▸ **WORK INSTRUCTIONS**: The required output is all lines below that contain the word "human".

Stored items
————

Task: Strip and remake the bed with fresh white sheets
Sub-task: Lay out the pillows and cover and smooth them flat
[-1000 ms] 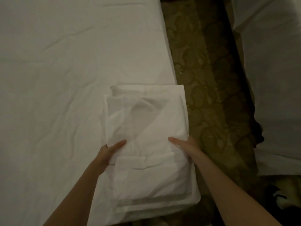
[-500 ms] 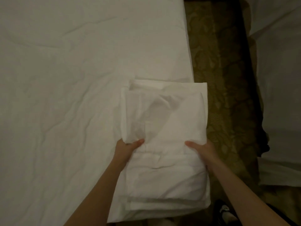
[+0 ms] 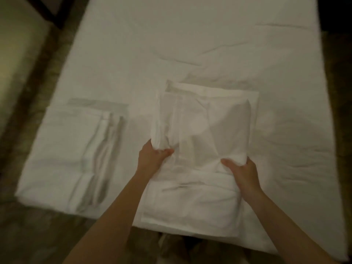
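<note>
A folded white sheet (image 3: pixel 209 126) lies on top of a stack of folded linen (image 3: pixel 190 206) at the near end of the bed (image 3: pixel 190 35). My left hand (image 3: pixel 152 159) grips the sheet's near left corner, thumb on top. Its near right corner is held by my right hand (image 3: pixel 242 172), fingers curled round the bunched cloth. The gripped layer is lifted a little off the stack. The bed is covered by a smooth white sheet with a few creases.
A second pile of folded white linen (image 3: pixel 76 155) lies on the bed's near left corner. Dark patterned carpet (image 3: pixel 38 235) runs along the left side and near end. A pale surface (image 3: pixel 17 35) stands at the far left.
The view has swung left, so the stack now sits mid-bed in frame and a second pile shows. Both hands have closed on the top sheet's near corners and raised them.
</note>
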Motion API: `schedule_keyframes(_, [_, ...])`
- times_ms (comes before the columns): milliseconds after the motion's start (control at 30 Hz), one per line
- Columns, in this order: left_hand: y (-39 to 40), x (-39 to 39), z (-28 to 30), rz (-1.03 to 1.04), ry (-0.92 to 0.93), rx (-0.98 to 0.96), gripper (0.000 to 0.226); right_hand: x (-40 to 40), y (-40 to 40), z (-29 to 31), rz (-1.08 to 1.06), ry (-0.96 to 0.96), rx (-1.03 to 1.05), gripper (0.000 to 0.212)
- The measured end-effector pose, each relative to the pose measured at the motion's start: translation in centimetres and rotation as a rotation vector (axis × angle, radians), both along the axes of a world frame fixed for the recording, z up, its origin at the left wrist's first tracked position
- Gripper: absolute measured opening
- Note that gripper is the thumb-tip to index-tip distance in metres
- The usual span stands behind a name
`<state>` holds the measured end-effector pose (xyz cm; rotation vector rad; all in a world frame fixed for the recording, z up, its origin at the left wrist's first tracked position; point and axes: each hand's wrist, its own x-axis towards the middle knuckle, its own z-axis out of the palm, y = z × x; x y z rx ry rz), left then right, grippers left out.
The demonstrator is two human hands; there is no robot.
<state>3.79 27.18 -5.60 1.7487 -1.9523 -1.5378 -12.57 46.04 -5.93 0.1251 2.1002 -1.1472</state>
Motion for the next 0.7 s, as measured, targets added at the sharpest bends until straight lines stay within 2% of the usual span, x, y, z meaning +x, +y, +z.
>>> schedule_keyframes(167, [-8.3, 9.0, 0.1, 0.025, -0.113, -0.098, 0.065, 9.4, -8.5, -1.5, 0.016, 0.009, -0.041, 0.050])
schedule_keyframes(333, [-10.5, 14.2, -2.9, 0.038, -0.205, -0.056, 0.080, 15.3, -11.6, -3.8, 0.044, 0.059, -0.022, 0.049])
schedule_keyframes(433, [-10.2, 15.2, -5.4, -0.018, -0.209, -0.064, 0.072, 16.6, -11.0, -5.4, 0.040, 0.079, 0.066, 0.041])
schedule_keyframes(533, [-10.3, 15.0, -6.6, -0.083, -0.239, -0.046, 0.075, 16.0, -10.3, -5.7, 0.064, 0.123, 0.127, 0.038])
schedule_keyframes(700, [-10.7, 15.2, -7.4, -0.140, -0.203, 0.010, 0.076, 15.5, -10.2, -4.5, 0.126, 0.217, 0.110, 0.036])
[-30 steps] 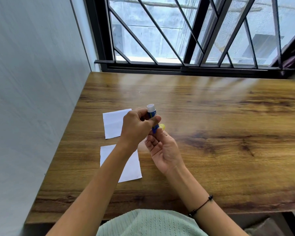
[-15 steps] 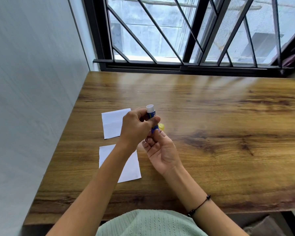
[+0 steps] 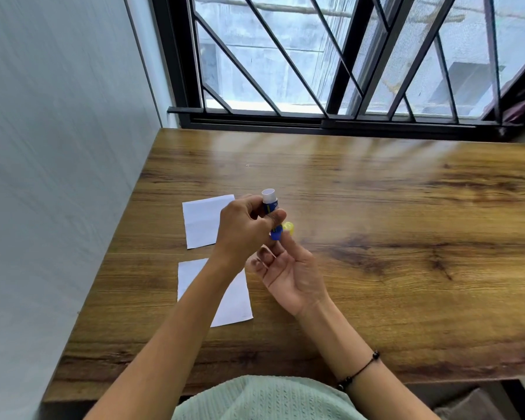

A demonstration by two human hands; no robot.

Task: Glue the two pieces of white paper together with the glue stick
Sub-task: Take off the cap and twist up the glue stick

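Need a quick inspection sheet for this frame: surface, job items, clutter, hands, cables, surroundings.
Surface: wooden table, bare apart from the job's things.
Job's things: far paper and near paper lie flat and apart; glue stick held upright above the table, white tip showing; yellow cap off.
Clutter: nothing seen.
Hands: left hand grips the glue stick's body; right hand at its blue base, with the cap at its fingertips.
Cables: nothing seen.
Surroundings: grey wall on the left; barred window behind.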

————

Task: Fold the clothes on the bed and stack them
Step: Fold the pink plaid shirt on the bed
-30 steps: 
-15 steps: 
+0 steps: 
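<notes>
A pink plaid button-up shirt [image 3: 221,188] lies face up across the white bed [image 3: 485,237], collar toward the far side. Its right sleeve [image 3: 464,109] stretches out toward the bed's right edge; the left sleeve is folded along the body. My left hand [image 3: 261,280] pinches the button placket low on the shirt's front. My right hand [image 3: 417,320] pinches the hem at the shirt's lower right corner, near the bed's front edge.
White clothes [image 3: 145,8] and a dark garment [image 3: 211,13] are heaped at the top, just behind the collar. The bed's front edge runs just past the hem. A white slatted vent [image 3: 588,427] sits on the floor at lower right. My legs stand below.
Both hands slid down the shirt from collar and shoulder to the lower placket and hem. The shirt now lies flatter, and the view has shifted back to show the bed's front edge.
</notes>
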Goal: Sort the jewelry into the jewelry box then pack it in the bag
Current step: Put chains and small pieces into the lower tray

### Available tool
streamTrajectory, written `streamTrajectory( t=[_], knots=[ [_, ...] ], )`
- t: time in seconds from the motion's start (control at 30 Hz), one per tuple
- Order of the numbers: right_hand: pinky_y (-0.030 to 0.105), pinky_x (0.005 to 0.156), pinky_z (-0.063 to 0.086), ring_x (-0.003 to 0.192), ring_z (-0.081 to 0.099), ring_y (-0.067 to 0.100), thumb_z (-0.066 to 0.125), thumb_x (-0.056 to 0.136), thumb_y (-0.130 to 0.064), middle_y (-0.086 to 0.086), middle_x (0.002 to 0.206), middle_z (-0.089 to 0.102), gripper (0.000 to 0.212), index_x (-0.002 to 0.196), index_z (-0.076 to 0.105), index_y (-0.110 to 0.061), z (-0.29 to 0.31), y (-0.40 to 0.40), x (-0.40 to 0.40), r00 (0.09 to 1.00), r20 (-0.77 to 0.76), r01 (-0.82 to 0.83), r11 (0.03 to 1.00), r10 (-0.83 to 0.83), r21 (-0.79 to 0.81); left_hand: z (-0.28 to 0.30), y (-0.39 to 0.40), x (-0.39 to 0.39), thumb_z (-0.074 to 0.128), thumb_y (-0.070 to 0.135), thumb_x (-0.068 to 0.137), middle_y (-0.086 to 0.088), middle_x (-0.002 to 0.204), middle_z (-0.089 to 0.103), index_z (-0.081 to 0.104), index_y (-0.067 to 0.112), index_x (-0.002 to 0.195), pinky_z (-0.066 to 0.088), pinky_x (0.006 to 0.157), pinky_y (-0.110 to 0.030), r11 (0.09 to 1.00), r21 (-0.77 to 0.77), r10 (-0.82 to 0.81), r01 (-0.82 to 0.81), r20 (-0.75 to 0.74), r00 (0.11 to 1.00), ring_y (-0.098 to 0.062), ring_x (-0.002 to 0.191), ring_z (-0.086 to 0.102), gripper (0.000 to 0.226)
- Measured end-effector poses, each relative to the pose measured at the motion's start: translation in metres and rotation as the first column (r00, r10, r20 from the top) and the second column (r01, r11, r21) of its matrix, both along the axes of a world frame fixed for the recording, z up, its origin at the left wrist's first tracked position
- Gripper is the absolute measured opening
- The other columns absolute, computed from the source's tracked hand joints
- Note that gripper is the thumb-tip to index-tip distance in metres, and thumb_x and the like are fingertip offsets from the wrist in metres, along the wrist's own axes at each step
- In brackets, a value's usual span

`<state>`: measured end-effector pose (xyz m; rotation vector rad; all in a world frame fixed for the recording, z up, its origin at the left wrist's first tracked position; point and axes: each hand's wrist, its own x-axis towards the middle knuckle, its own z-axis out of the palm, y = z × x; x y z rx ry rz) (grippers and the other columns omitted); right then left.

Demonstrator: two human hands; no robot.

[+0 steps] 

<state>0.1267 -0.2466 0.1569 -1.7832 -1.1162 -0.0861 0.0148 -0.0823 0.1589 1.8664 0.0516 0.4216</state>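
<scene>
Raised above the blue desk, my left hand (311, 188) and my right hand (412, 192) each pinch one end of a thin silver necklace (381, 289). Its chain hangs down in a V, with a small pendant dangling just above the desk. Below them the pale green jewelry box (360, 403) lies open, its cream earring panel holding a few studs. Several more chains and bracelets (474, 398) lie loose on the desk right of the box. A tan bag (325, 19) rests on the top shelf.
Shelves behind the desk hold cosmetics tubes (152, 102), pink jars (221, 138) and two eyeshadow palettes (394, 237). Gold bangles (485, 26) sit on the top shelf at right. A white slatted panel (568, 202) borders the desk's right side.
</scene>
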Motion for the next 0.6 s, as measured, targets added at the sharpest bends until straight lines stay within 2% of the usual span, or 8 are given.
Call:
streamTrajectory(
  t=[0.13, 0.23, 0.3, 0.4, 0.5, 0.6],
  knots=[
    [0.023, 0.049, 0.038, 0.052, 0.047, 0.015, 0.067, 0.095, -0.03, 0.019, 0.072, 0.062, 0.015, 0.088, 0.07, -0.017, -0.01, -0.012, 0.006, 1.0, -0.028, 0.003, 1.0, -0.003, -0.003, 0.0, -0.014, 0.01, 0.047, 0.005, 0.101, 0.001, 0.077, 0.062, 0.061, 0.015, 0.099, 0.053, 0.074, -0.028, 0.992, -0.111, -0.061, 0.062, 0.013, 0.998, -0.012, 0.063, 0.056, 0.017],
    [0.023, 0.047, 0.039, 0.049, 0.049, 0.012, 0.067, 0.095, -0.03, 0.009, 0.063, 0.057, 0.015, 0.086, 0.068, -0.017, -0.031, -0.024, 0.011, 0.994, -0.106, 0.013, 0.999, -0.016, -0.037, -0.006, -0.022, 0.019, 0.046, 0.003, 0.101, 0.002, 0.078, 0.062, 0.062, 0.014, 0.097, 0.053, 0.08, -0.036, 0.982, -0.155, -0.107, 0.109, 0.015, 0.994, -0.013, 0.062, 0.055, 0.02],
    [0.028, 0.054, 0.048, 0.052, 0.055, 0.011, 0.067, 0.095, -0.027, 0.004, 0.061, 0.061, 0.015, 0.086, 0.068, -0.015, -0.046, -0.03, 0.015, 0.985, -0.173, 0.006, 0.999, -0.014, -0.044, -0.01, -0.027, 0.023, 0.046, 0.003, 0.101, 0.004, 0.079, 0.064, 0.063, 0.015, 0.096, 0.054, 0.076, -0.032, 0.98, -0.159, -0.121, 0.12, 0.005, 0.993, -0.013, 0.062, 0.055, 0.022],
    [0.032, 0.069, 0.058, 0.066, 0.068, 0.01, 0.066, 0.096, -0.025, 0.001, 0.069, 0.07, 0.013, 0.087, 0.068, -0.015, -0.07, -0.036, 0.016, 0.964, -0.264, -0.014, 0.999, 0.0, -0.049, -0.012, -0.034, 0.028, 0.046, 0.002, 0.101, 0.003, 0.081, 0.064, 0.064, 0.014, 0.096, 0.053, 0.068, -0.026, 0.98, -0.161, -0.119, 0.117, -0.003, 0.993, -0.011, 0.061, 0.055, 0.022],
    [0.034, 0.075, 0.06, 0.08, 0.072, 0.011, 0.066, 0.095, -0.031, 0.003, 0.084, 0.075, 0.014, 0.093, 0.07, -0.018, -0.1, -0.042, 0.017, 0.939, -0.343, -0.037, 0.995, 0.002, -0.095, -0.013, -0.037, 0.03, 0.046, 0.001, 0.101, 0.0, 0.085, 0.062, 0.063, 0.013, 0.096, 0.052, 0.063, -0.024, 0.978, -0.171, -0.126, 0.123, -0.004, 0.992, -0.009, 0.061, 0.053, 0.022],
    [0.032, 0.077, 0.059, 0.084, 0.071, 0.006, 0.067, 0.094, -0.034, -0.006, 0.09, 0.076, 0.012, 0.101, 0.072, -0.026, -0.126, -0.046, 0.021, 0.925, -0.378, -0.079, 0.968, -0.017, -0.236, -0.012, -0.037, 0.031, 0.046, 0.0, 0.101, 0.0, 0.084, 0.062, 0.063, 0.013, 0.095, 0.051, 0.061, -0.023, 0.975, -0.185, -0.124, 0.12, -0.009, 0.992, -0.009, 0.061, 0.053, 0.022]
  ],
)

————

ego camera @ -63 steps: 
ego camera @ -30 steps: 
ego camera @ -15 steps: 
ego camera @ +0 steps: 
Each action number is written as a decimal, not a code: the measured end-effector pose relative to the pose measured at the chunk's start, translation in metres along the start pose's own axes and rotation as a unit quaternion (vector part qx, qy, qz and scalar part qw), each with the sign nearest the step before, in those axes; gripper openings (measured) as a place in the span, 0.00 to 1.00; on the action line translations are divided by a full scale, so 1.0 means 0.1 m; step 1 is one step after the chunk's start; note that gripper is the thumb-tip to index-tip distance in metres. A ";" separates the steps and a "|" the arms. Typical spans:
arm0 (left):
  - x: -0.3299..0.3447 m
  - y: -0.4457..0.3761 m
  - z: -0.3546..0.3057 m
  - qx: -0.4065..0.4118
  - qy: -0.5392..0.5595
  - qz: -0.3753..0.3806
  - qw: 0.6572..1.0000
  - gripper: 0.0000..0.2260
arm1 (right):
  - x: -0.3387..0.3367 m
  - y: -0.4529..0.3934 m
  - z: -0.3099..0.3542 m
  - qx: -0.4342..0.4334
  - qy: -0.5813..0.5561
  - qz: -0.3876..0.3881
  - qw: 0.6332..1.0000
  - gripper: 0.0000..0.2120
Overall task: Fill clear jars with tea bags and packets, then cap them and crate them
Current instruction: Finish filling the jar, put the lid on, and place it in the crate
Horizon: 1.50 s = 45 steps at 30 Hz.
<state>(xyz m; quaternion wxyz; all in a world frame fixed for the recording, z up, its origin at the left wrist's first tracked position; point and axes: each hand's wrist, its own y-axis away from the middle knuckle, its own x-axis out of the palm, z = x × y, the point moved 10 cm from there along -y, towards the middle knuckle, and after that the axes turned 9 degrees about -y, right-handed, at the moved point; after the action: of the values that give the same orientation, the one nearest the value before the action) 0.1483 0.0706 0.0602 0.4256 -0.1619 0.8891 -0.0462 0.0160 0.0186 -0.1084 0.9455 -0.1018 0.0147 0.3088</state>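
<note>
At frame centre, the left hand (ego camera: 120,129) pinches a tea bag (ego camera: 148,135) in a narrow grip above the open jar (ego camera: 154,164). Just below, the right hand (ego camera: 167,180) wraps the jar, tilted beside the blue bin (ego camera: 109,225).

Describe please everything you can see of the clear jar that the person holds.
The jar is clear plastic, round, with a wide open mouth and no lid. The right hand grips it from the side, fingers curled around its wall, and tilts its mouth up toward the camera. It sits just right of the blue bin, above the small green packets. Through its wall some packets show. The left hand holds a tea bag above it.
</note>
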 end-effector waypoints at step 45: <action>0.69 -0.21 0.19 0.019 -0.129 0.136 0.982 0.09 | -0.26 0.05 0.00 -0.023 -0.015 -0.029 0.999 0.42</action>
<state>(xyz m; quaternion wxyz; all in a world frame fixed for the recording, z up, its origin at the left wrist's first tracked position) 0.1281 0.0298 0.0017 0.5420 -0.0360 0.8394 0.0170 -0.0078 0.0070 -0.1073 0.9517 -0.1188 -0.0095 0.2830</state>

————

▸ **THE COMPLETED TASK**:
The demonstrator is two human hands; there is no robot.
A demonstration by two human hands; no robot.
Demonstrator: two human hands; no robot.

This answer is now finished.